Warner Bros face à Paramount : pourquoi le conseil d’administration campe sur l’option Netflix
Publié par Harrison du Bus
Sommaire
- La carte Ellison ne suffit pas à dissiper la critique du levier
- Le verrou Netflix : un deal déjà signé, et coûteux à casser
- Deux visions de l’industrie : racheter tout, ou isoler le futur
- La bataille se déplace vers les actionnaires… et les régulateurs
- Un affrontement révélateur d’un basculement historique
La bataille pour Warner Bros Discovery (WBD) entre dans une phase décisive. Le groupe hollywoodien a rejeté l’offre de Paramount, valorisée à 108 milliards de dollars, jugeant la proposition « inadéquate » et surtout trop risquée en raison d’un levier d’endettement massif. En face, WBD réaffirme la supériorité de son accord à 83 milliards de dollars conclu en décembre avec Netflix, centré sur les activités studios et streaming, au prix d’une séparation préalable des chaînes câblées. Derrière l’affrontement, c’est une partie majeure de l’écosystème médiatique américain qui se recompose entre fin accélérée du câble, consolidation du streaming et arbitrage des régulateurs.
La direction de WBD ne conteste pas l’ampleur nominale de l’offre de Paramount. Mais elle en démonte la mécanique. Dans la lettre adressée aux actionnaires, le conseil d’administration qualifie l’opération de Paramount de montage « agressif, assimilable à la plus grande opération de LBO (rachat avec effet de levier) de l’histoire » : l’offre reposerait sur 54 milliards de dollars de dette levée auprès de prêteurs cités (dont Bank of America, Citi et Apollo), avec à la clé une hausse du risque d’exécution.
Le message est que même à prix élevé une opération n’a de valeur que si elle a des chances raisonnables d’aboutir. WBD insiste sur un point central pour ses actionnaires : « l’extraordinaire » volume de dette augmente le risque d’échec de clôture et dégrade la protection des actionnaires si la transaction ne se fait pas. Le président du conseil, Samuel A. Di Piazza Jr, résume la position en disant que l’offre Paramount serait inférieure sur plusieurs points clés, notamment la structure de financement et les garanties.

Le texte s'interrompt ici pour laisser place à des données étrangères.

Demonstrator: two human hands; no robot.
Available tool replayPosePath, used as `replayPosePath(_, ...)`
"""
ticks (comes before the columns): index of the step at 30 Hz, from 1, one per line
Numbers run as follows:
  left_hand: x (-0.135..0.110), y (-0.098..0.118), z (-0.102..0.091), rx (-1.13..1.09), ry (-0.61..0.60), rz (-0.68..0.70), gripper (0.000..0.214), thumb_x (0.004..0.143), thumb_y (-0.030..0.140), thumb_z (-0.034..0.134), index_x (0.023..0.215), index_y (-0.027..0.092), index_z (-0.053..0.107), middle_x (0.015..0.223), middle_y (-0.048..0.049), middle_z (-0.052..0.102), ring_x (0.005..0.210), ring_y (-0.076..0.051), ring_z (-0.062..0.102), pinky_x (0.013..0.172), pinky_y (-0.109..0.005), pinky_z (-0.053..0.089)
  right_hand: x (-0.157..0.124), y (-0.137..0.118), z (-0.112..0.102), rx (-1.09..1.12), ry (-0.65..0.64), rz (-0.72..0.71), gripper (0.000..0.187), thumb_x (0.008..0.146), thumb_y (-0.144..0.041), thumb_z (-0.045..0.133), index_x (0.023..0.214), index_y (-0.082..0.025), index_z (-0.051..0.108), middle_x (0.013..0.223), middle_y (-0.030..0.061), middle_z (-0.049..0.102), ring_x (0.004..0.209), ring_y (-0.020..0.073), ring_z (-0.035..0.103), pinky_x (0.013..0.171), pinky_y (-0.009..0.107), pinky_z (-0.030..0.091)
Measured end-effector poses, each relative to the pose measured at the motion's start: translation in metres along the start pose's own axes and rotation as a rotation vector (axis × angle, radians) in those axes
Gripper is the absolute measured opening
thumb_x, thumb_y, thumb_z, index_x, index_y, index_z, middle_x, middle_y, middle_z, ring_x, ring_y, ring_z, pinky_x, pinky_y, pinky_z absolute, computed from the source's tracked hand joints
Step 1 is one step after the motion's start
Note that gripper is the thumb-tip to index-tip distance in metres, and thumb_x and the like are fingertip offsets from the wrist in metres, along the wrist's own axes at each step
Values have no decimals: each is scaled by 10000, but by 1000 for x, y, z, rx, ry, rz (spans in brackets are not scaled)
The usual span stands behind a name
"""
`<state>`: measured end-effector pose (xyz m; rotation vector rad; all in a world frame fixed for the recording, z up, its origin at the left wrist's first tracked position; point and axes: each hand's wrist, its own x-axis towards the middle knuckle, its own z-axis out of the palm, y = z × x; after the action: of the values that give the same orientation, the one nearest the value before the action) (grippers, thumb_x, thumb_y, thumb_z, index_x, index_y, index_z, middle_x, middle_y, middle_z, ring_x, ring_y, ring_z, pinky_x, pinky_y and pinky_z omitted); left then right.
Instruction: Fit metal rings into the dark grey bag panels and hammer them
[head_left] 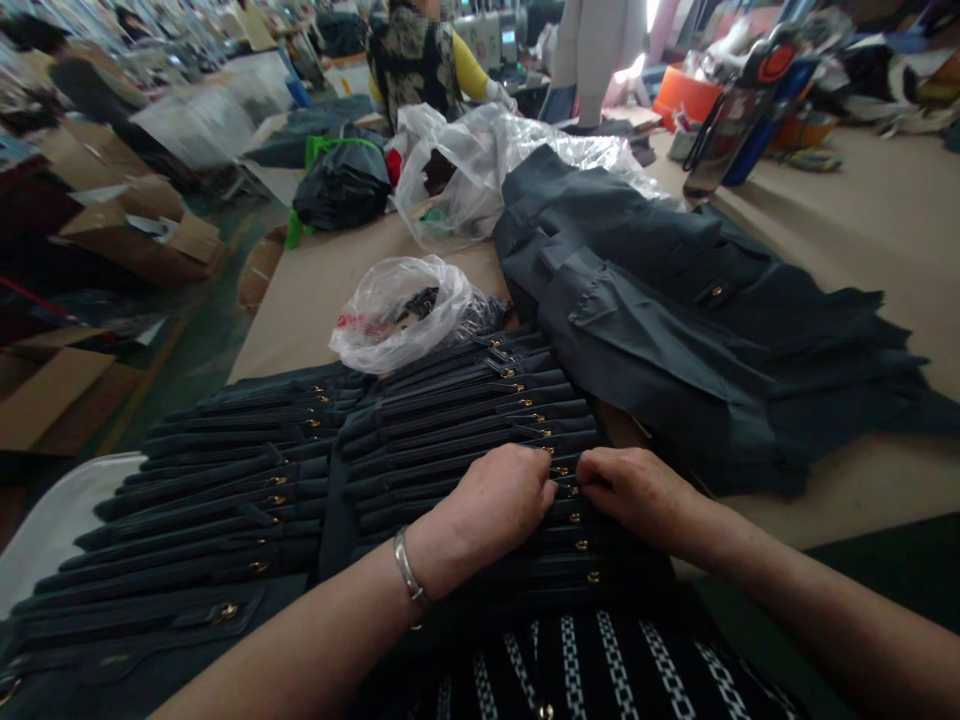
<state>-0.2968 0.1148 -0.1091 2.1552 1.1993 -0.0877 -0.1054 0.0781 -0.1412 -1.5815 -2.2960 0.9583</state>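
Overlapping rows of dark zippered fabric pieces point(442, 430) lie in front of me, with gold-coloured zipper sliders showing along their edges. My left hand point(502, 500), with a silver bangle at the wrist, is closed over the right-hand row, fingertips pinched near the sliders. Just to its right, my right hand point(630, 490) is also closed, thumb and fingers pressed together at the row's right edge. A gold zipper slider point(562, 470) shows between the two hands. Whatever the fingertips pinch is hidden by the fingers. A second row point(225, 500) of zippered pieces lies to the left.
An open plastic bag point(405, 315) with small dark parts stands behind the rows. Dark cut fabric point(660, 320) is heaped on the right. Farther back are clear plastic bags point(480, 150), a bottle point(727, 130) and an orange bin point(682, 95). A person point(416, 65) is beyond the table.
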Motion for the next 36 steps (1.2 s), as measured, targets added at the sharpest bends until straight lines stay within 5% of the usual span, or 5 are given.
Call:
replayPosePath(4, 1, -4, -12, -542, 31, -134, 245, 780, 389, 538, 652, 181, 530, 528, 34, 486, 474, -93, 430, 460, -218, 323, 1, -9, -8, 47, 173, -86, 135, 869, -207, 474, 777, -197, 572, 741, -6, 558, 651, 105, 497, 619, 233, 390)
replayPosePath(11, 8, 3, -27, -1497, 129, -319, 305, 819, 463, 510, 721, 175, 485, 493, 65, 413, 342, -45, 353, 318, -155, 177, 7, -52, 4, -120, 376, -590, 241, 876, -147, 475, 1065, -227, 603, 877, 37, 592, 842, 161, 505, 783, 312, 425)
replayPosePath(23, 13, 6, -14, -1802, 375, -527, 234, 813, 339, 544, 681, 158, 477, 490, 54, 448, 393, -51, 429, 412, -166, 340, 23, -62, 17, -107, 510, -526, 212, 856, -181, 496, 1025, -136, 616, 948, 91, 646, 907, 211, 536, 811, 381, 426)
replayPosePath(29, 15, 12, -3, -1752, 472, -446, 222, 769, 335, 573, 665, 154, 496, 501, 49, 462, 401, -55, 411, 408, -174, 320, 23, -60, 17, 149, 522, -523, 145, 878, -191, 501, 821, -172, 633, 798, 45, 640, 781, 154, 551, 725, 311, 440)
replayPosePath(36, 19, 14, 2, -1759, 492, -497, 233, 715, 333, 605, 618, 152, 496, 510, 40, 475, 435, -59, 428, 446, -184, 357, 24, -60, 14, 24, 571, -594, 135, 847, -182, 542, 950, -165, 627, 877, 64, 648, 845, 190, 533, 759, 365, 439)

La carte Ellison ne suffit pas à dissiper la critique du levier
Pour répondre aux objections de WBD, Paramount a ajouté comme élément spectaculaire une garantie personnelle irrévocable de 40,4 milliards de dollars de Larry Ellison, cofondateur d’Oracle, afin de sécuriser la composante equity de l’offre conduite par son fils David Ellison. Sur le papier, ce backstop devait lever le doute sur la solidité financière du soumissionnaire.
Mais WBD répond que le problème n’est pas seulement l’equity, qu’il est la dépendance de l’offre à une dette massive et donc à des conditions de marché, de syndication bancaire et d’acceptabilité réglementaire susceptibles de faire capoter l’ensemble. Autrement dit, Ellison peut rassurer sur une brique du financement ; il ne neutralise pas la critique structurelle du risque.